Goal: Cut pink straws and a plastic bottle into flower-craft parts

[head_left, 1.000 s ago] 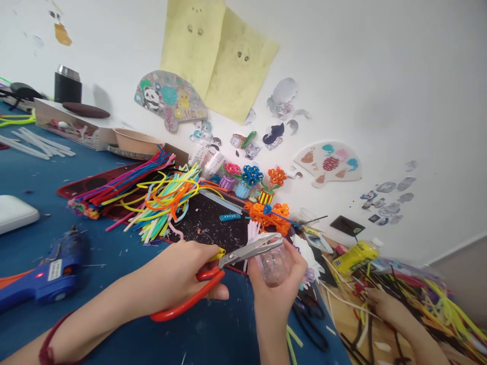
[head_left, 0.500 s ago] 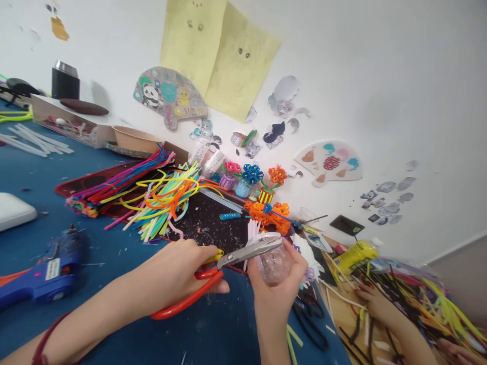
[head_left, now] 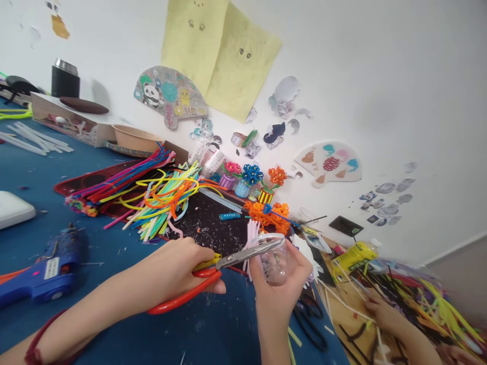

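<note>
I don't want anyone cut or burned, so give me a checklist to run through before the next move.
1. Scissors held: ok, handles in the left grip.
2. Clear plastic cup held: ok, in the right grip.
3. Right grip well away from the blades: not ok, in my judgement; it looks close to their tips.
4. Cup edge between the blades: cannot tell; they overlap in this view.
5. Glue gun switched off: not ok, probably; its red light glows.
6. Co-worker's forearm apart from the scissors: ok, off to the right.
</note>
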Demonstrator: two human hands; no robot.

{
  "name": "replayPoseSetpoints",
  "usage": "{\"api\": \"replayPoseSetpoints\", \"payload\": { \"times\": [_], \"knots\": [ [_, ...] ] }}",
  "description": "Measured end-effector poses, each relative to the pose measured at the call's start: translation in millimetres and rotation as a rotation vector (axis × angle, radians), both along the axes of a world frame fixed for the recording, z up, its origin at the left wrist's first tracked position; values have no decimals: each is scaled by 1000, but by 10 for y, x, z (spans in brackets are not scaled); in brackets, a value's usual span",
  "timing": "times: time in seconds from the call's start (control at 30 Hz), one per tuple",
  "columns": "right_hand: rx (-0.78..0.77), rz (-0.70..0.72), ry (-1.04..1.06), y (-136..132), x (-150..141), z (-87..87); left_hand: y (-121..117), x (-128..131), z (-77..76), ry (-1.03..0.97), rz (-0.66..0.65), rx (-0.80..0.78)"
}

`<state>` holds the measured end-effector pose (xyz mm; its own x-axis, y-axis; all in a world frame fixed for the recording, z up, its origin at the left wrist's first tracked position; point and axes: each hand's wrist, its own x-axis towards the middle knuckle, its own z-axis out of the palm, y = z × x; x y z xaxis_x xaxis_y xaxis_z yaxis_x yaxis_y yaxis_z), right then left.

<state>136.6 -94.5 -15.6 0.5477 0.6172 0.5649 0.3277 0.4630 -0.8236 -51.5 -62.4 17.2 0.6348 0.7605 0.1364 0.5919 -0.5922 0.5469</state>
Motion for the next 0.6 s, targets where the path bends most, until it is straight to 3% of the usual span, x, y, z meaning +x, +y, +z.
{"api": "replayPoseSetpoints", "payload": {
  "times": [0.1,0.33,0.6],
  "knots": [
    [39,-3,23,20,21,7,25,-5,-35,-18,-19,-34],
    [-6,205,334,67,169,-24,69,14,24,46,79,2],
    [-13,144,366,119,194,-58,89,38,-10,30,192,43]
  ]
}}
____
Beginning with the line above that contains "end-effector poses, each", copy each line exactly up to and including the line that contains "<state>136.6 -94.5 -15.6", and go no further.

Answer to the exercise:
  "description": "Measured end-effector poses, each relative to the pose measured at the call's start: translation in millimetres and rotation as a rotation vector (axis × angle, radians), both along the axes of a world frame fixed for the recording, z up, its origin at the left wrist's first tracked position; values have no decimals: each is scaled by 1000, but by 10 for y, x, z (spans in brackets are not scaled); in brackets, a value's usual span",
  "timing": "times: time in seconds from the call's start (control at 30 Hz), one per tuple",
  "columns": "right_hand: rx (-0.78..0.77), rz (-0.70..0.72), ry (-1.04..1.06), y (-136..132), x (-150..141), z (-87..87); left_hand: y (-121..117), x (-128..131), z (-77..76), ry (-1.03..0.97), rz (-0.66..0.65), rx (-0.80..0.78)"
}

`<state>` holds the measured end-effector pose (xyz mm; its own x-axis, y-axis; all in a world frame fixed for the recording, z up, its origin at the left wrist's first tracked position; point and axes: each hand's wrist, its own x-axis towards the middle knuckle, its own z-axis out of the palm, y = z × x; x y z xaxis_x xaxis_y xaxis_z yaxis_x yaxis_y yaxis_z), right then left.

<state>136.6 -94.5 -15.6 0.5477 0.6172 0.5649 0.3277 0.4630 -0.8236 -51.5 -62.4 17.2 0.6348 0.7605 0.1364 0.5919 -0.5922 0.5469</state>

What came before is the complete response.